### ASSIGNMENT
For the entries below, the result should be an exact transcription of the lines from the one with "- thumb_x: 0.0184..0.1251" up to and including the one with "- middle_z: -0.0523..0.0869", and only those.

INPUT section start

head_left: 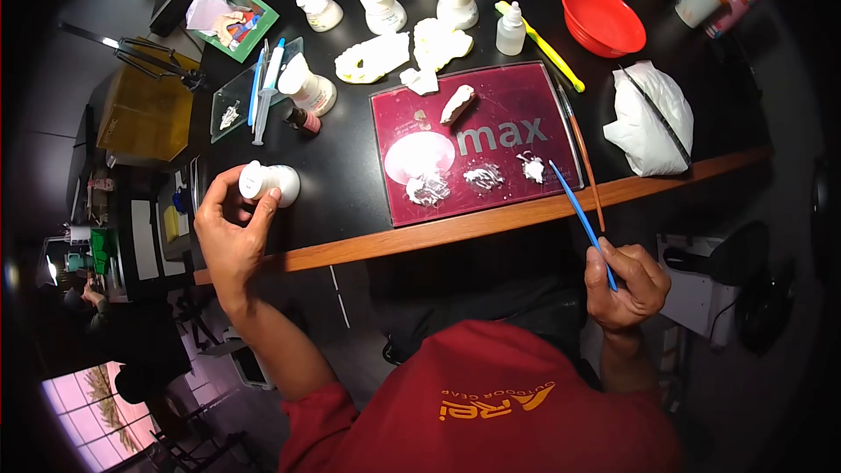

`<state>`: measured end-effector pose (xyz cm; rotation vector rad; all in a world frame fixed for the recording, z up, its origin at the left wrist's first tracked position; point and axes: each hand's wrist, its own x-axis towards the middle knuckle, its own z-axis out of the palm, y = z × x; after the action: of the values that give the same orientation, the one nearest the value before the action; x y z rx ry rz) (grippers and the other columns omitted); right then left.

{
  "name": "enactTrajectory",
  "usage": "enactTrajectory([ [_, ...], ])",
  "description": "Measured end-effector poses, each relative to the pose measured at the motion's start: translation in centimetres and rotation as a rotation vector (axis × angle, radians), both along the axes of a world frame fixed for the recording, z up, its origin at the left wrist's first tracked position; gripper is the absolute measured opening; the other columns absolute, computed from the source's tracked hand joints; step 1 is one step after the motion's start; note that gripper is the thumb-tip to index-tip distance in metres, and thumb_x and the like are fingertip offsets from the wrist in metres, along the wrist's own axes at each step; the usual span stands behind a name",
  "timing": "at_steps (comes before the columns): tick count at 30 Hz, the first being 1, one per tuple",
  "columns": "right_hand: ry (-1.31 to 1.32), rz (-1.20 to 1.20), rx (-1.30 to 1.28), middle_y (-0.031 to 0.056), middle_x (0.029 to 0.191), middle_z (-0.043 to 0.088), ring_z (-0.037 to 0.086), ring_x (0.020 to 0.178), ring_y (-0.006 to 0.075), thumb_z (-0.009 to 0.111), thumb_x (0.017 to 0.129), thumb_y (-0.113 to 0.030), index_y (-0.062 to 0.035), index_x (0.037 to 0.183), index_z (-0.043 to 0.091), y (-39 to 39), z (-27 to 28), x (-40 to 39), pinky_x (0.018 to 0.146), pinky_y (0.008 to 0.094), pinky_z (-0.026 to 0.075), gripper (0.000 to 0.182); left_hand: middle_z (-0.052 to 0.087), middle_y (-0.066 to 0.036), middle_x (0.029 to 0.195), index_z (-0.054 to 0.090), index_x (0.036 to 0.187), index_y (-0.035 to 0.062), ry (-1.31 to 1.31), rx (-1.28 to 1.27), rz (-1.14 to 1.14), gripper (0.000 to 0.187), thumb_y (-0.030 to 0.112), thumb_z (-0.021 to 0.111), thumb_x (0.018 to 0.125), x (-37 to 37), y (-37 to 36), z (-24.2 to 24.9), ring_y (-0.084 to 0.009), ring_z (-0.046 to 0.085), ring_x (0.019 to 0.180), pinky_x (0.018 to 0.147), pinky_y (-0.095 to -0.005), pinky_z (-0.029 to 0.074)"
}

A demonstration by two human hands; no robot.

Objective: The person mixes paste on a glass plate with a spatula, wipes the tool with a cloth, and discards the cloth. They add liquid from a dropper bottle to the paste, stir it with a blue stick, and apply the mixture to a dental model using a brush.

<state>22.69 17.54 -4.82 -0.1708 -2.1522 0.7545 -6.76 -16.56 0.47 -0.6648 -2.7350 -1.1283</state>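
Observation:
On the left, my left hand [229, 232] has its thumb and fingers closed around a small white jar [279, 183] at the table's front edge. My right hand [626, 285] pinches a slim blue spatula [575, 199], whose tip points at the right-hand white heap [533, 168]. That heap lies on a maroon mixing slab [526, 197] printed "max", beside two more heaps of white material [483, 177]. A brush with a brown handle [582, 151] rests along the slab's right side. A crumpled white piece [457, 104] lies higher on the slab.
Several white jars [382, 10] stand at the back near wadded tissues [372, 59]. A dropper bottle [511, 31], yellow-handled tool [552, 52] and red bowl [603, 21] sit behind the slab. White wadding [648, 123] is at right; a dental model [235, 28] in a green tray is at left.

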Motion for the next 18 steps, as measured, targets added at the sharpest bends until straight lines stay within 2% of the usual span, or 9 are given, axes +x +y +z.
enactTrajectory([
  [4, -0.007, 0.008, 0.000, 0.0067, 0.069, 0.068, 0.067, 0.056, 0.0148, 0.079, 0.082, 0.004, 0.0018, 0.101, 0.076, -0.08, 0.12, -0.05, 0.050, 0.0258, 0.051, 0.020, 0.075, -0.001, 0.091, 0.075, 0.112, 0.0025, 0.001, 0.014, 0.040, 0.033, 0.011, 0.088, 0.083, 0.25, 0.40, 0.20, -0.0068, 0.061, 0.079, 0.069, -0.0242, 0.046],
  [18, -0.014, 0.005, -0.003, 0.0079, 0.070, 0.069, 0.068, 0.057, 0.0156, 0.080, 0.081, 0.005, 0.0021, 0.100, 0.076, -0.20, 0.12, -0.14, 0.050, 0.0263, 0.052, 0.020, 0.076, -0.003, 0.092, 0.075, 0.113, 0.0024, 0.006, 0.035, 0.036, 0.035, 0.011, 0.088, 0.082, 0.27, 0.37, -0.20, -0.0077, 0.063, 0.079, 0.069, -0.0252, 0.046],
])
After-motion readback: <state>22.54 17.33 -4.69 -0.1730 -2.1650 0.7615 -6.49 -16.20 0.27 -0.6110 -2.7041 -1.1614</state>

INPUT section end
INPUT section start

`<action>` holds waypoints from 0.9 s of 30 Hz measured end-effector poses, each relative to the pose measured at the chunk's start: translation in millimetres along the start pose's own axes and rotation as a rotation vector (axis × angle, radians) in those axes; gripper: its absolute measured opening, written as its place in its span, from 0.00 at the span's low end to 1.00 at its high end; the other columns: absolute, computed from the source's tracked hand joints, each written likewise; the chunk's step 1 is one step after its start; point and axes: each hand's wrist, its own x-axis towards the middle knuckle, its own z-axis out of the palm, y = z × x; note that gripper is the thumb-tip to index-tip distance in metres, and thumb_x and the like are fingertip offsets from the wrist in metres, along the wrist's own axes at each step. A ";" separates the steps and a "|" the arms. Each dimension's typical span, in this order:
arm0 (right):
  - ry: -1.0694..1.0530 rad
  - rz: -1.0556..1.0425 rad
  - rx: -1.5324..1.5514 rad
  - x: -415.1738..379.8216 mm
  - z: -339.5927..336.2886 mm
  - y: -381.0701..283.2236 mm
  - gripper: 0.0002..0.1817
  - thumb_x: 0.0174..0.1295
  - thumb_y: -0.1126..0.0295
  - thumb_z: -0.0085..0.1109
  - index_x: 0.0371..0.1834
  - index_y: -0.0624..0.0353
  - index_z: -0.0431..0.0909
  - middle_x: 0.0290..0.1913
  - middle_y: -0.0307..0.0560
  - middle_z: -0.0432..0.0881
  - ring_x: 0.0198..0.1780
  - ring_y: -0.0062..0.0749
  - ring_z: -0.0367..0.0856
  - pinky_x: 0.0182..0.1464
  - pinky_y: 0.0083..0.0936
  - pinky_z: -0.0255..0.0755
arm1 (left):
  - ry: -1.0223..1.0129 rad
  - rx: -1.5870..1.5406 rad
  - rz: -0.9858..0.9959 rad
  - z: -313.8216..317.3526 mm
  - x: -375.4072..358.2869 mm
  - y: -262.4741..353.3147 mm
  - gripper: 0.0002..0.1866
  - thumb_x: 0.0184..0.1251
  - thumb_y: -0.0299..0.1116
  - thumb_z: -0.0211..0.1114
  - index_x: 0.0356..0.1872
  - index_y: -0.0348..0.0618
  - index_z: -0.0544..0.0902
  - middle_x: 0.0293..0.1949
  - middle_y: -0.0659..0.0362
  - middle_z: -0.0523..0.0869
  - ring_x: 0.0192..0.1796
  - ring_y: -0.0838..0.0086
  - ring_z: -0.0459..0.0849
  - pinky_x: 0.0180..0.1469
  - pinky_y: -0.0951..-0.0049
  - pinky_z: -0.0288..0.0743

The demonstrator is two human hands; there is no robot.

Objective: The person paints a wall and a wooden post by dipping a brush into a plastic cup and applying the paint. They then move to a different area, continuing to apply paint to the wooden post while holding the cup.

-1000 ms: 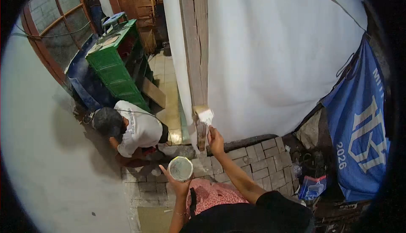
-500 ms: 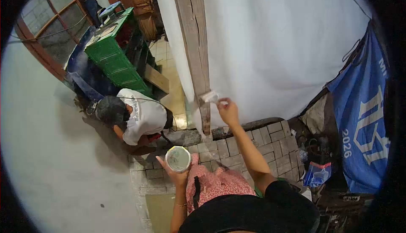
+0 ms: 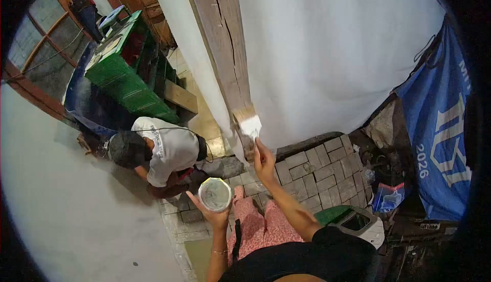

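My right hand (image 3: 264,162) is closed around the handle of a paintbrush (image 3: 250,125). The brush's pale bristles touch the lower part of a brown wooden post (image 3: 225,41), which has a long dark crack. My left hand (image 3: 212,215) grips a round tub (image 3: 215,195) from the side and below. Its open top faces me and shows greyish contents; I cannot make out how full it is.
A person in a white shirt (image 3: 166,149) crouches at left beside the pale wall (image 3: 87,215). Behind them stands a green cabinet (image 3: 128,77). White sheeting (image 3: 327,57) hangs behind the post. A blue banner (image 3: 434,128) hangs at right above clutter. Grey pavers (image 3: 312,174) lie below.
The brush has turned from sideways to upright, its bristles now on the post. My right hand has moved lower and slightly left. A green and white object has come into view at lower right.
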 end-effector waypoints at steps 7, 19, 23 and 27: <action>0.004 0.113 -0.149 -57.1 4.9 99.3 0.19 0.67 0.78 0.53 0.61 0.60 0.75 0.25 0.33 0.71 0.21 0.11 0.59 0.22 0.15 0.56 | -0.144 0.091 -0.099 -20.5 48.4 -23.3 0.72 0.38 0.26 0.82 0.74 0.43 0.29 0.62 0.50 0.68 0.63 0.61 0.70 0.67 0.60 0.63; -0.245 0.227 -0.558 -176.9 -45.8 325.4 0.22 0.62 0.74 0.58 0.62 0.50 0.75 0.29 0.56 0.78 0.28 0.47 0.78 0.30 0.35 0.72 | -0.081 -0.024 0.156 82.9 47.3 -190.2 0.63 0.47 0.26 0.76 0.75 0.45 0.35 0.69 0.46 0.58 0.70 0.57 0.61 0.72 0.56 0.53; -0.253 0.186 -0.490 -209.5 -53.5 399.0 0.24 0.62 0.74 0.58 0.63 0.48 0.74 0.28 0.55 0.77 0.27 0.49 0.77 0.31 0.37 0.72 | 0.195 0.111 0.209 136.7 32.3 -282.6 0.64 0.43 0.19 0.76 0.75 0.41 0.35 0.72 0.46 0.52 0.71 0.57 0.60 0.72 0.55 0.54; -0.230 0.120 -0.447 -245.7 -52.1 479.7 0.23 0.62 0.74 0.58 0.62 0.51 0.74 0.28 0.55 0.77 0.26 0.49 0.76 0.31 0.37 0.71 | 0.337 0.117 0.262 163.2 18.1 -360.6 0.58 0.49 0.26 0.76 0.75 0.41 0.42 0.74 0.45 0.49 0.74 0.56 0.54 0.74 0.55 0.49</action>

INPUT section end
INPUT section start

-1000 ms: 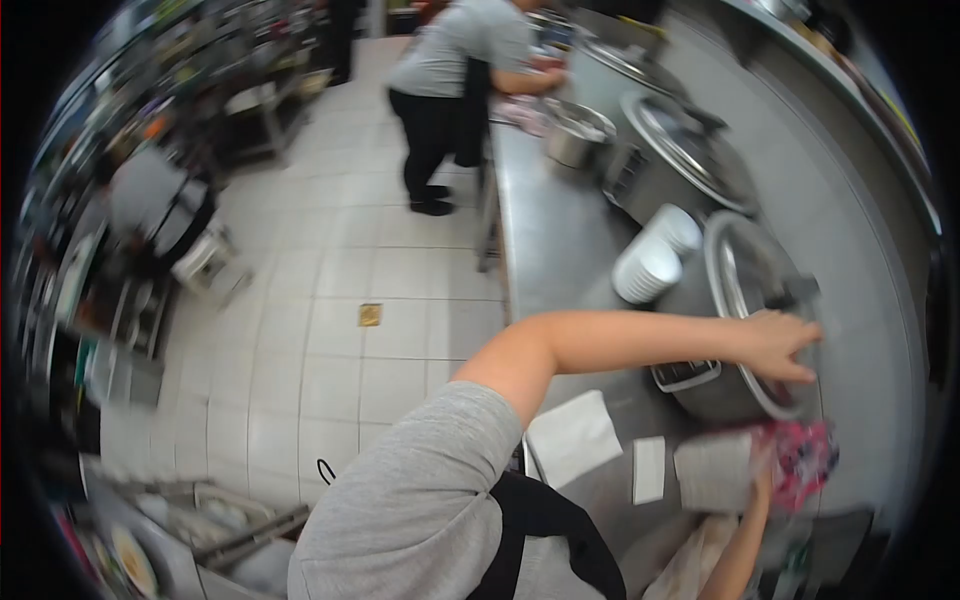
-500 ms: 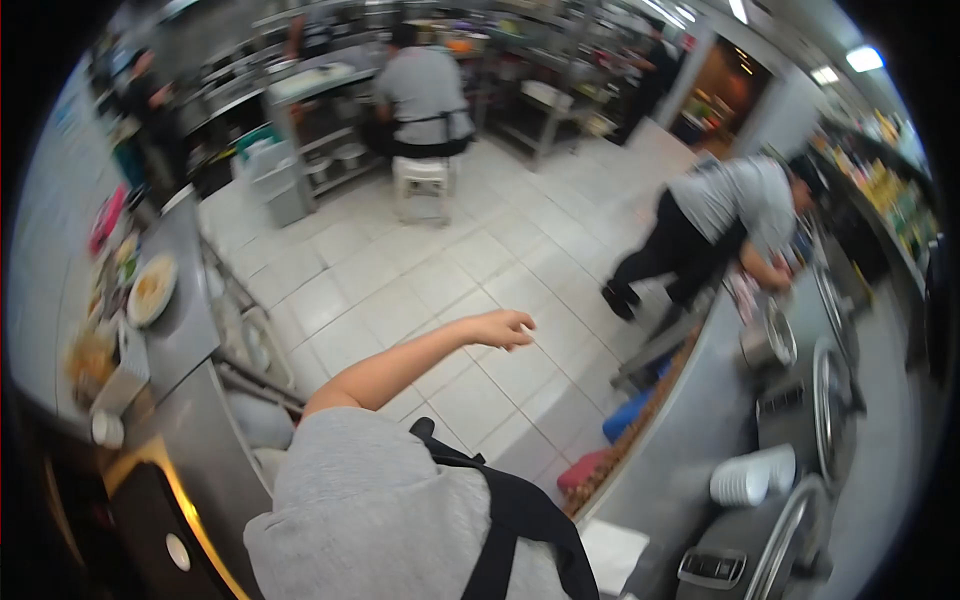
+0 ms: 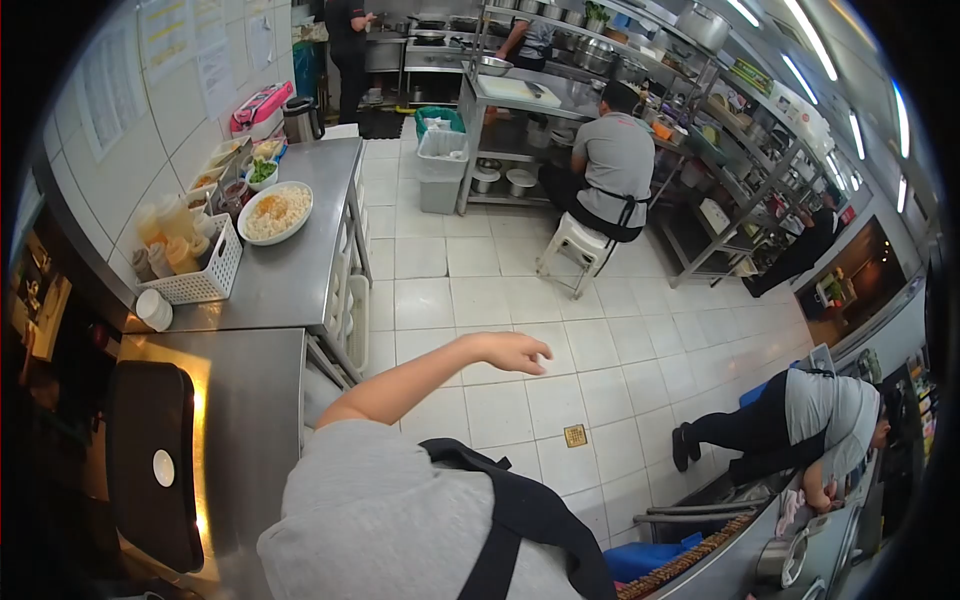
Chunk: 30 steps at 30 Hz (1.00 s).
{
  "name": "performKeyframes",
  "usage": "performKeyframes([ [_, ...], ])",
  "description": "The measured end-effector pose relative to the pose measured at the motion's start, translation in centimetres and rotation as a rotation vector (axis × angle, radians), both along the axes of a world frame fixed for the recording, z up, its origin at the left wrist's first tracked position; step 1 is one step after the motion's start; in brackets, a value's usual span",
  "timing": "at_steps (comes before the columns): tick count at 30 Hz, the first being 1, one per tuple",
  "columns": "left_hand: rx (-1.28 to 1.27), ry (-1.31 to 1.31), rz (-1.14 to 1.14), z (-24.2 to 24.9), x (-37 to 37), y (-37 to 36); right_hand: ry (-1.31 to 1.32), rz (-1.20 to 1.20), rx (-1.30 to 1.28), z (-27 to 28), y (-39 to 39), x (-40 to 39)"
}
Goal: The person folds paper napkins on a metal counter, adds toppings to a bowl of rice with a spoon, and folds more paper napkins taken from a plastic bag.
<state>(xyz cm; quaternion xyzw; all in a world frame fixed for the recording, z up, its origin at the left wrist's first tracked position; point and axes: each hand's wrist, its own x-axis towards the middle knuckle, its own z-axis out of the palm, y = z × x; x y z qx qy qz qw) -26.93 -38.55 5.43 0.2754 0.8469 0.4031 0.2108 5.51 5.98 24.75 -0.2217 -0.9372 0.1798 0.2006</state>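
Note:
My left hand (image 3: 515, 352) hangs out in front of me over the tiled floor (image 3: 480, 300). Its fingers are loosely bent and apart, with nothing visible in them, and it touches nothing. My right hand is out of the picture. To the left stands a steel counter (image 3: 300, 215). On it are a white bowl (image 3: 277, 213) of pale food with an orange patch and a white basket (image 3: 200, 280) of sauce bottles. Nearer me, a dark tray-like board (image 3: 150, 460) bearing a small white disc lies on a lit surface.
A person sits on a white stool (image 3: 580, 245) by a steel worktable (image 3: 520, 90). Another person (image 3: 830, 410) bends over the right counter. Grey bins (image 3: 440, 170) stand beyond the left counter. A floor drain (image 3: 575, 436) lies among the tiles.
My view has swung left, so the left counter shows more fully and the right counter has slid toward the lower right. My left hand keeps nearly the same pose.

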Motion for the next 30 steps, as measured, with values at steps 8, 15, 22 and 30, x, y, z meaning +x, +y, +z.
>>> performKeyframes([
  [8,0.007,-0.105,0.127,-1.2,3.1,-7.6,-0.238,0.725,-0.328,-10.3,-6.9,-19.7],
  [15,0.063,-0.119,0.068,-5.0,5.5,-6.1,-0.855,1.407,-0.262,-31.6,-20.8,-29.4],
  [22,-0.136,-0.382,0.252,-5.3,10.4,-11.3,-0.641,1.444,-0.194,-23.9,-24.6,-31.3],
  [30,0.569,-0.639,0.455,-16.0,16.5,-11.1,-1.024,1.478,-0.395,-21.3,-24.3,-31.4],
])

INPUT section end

### WRITTEN RESPONSE
  - thumb_x: 0.0184..0.1251
  - thumb_y: -0.0299..0.1116
  - thumb_z: -0.0211..0.1114
  - index_x: 0.0356..0.1872
  - index_y: -0.0348..0.0618
  - index_z: -0.0544..0.0902
  - middle_x: 0.0293..0.1949
  - middle_y: -0.0659..0.0362
  - middle_z: -0.0523..0.0869

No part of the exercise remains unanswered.